FediVerse Spotlight #1: uwehermann (PeerTube)
The Creative Commons Musician
With a blog like this, it's important to find a solid work to start off on. After all, first impressions matter, and in order to encourage more people to explore the creative side of the FediVerse, you have to demonstrate what is possible. Music is fantastic in this regard as even a few minutes can densely pack in so much meaning and effort. So when I noticed Uwe Hermann's channel on PeerTube, my interest was piqued.
And upon further inspection of his content, I was not at all disappointed.
What does uwehermann do?
Typically his videos consist of recordings of multiple percussion instruments being laid out in a tile-like fashion (see below) edited to form a full song. Songs covered range from standard grooves to full remixes of songs in the Creative Commons.
- The content does fit on PeerTube; while one could argue that music would be a better fit on FunkWhale, the video component itself does actually contribute to the impact of the work as a whole. Hermann is able to use a wide array of live instruments and by showcasing them through the video, not only does he distinguish his work from purely digital music, but also breaks down the process in a fashion that potential viewers could be inspired.
- The choice to remix Creative Commons songs exclusively is a bold one, but also a very admirable one. By promoting music available to the public and redistributing his own work under a CC Share-Alike license, the derivability is clearly demonstrated in a fashion that benefits the Free Culture movement as a whole.
- His video descriptions are comprehensive, naming all the instruments he uses and also providing complete credit to all work utilized.
Interview with Creator:
1. What does your video creation process look like?
I generally record 1080p/60fps videos using a smartphone, with a Zoom H5 used as USB “soundcard”. Most of my editing is done on Linux using open-source software: e.g. Audacity for audio editing, Ardour for multi-track audio arrangement, and Kdenlive for video editing. As for the process in general, I usually start by playing around with various instruments until I find a nice set of patterns or rhythms I want to base the song on. Then I quickly record a draft version (audio only) of the patterns and try to make a rough audio arrangement in Ardour until I'm happy with the overall song and every individual track (4-12 usually) and how they fit together with the other tracks. The most time-consuming step is then actually recording the final version of the video (and at the same time audio) tracks. This usually requires quite a few “takes” to get a good run where video/lighting is OK, where audio quality is OK, where I'm actually playing the instruments with a usable timing and without errors etc. The process repeats for every single track/video of the song. I usually have a “click track” on a headphone while I'm playing each instrument, so that the timing between the different tracks is correct; I also add small hints to the “click track” for when I need to pause or change patterns for the respective instrument. After all videos are recorded I extract the audio tracks to individual WAV files, arrange and mix those in Ardour, and export the result as the final audio version. Similarly, all video tracks are arranged in Kdenlive. Intro, outro, transitions etc. are added as video effects, and the final audio file from Ardour is used here. When all is done, the resulting final video is rendered, which usually takes an hour or two, depending on how many tracks there are.
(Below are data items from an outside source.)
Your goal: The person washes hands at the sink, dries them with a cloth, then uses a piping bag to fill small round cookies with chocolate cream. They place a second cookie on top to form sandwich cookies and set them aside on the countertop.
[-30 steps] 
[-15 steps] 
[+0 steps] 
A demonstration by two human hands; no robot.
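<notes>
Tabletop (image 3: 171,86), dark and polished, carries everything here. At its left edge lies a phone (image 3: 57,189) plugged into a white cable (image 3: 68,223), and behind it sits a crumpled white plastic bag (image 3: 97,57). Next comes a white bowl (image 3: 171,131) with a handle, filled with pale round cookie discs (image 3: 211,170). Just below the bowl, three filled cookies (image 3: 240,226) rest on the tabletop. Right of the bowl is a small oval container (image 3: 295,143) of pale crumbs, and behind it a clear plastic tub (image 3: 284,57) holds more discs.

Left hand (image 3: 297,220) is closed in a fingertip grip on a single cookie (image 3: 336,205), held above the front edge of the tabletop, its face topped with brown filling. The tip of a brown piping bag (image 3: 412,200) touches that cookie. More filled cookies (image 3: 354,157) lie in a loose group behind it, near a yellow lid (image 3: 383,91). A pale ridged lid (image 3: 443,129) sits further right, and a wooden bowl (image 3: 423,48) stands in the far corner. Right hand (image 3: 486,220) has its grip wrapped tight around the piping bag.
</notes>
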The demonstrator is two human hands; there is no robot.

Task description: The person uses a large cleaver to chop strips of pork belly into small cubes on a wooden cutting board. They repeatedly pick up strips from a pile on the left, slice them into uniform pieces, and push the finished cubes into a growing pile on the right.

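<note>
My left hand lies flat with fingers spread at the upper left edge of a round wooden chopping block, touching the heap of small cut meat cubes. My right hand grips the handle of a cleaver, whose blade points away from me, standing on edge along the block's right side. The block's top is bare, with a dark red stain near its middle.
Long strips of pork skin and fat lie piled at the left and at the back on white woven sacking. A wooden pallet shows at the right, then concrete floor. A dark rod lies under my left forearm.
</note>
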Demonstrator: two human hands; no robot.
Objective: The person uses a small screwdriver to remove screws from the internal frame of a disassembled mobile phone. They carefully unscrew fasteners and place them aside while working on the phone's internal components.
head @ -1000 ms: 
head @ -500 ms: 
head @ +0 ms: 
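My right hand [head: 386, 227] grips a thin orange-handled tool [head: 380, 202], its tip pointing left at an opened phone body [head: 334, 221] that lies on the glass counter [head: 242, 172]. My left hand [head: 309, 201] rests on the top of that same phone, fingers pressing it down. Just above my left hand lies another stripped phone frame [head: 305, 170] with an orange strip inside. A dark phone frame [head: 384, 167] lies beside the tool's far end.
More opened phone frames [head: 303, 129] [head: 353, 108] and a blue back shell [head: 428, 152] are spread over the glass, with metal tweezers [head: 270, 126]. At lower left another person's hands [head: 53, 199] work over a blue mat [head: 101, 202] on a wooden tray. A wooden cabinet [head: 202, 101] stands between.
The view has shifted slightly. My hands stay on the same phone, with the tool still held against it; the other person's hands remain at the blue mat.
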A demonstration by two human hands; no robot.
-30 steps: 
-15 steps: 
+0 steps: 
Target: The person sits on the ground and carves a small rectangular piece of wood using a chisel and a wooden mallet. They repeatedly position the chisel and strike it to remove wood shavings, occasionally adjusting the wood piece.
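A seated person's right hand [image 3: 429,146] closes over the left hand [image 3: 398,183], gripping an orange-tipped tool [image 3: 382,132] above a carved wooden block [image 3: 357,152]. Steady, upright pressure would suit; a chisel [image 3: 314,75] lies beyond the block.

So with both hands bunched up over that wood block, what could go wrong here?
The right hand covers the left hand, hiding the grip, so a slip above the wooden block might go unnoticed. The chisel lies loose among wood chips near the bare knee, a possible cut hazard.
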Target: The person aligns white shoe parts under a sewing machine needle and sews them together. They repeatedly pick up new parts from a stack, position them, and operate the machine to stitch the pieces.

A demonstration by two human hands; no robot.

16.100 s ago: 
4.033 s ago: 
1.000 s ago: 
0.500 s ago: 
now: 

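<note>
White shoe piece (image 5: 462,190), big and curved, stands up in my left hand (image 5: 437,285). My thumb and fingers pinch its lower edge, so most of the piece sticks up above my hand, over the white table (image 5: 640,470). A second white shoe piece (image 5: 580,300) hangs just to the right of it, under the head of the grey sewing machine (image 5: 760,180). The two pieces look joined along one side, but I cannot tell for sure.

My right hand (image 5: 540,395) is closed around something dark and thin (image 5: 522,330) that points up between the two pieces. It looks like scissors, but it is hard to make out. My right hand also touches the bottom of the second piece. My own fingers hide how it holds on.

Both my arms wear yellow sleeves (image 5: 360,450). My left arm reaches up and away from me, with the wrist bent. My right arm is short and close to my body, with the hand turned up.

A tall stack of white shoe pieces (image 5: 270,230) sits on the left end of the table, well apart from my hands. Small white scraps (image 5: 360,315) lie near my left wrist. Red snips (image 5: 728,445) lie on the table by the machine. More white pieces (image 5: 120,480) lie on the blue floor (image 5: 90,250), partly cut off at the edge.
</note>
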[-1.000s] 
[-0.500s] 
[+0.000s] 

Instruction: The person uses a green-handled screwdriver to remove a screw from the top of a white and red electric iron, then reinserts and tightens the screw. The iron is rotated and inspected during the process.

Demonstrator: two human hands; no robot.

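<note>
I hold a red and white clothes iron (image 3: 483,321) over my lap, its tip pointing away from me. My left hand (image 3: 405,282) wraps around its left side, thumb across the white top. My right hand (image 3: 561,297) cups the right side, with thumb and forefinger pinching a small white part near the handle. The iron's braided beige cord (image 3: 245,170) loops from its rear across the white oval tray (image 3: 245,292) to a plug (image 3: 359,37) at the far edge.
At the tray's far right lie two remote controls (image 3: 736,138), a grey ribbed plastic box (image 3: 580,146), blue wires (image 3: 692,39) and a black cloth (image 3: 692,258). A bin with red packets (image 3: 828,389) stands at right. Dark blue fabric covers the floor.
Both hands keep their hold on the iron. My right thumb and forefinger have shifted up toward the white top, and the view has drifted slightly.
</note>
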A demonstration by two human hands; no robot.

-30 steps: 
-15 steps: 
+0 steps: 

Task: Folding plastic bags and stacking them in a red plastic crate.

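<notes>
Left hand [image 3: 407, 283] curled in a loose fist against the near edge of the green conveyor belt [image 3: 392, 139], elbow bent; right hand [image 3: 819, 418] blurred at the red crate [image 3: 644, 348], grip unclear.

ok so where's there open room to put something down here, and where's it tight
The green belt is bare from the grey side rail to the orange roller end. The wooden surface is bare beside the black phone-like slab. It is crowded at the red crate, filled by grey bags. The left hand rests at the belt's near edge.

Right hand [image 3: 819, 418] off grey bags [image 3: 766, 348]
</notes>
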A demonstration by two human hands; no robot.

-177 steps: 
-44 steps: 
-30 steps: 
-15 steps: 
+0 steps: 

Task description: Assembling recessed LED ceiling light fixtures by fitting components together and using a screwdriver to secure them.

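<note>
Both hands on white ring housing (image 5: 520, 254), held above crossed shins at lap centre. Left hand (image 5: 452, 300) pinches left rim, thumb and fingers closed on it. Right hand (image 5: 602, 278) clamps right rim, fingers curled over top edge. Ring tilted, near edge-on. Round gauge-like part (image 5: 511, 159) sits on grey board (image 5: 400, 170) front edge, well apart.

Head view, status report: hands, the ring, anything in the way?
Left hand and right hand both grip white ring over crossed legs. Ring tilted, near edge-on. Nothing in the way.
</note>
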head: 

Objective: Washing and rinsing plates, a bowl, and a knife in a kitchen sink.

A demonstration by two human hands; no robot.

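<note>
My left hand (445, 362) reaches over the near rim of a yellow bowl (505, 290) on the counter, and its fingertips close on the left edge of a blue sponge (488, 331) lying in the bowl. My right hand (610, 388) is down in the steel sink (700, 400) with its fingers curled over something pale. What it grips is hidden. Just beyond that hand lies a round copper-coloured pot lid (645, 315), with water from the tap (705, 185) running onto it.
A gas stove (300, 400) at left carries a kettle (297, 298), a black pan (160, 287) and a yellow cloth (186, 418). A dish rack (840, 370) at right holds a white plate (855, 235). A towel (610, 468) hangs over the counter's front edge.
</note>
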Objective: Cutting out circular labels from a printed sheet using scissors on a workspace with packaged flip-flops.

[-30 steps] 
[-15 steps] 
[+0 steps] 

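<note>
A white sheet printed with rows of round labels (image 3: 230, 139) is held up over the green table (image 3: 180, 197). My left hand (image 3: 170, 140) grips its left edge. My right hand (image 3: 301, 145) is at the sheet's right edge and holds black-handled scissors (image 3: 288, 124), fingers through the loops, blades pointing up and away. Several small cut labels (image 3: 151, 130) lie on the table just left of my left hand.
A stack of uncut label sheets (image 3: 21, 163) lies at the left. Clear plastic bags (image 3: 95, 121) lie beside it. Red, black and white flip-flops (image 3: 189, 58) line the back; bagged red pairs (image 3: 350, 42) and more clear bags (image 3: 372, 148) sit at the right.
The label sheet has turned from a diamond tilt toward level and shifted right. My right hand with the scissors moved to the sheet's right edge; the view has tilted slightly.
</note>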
2. Are there any videos you wish you could do-over or regret making?
Not really. The first video is arguably the least “professional” one I made, but it was OK as a quick test of both the instrument (which I received on the same day I made the video) and the video editing process in general. I improved my video/audio/editing/timing/musical processes quite a bit for the next few videos (though it's all still far from perfect, of course; I'm not a professional musician, just a random dude on the Internet doing this in my spare time, just for fun).
3. What would be some advice to people who are interested in making content similar to yours?
Give it a go! It's a lot of fun to make your own little arrangements or songs, or to remix other (Creative Commons licensed) songs. You don't really necessarily need a lot of equipment or expensive software (a smartphone and some open-source software will do just fine). You don't even need to own or be able to play any instruments really, you can easily just arrange songs or remixes in Ardour by using other Creative Commons licensed audio files, e.g. from ccmixter.org or freesound.org or the like.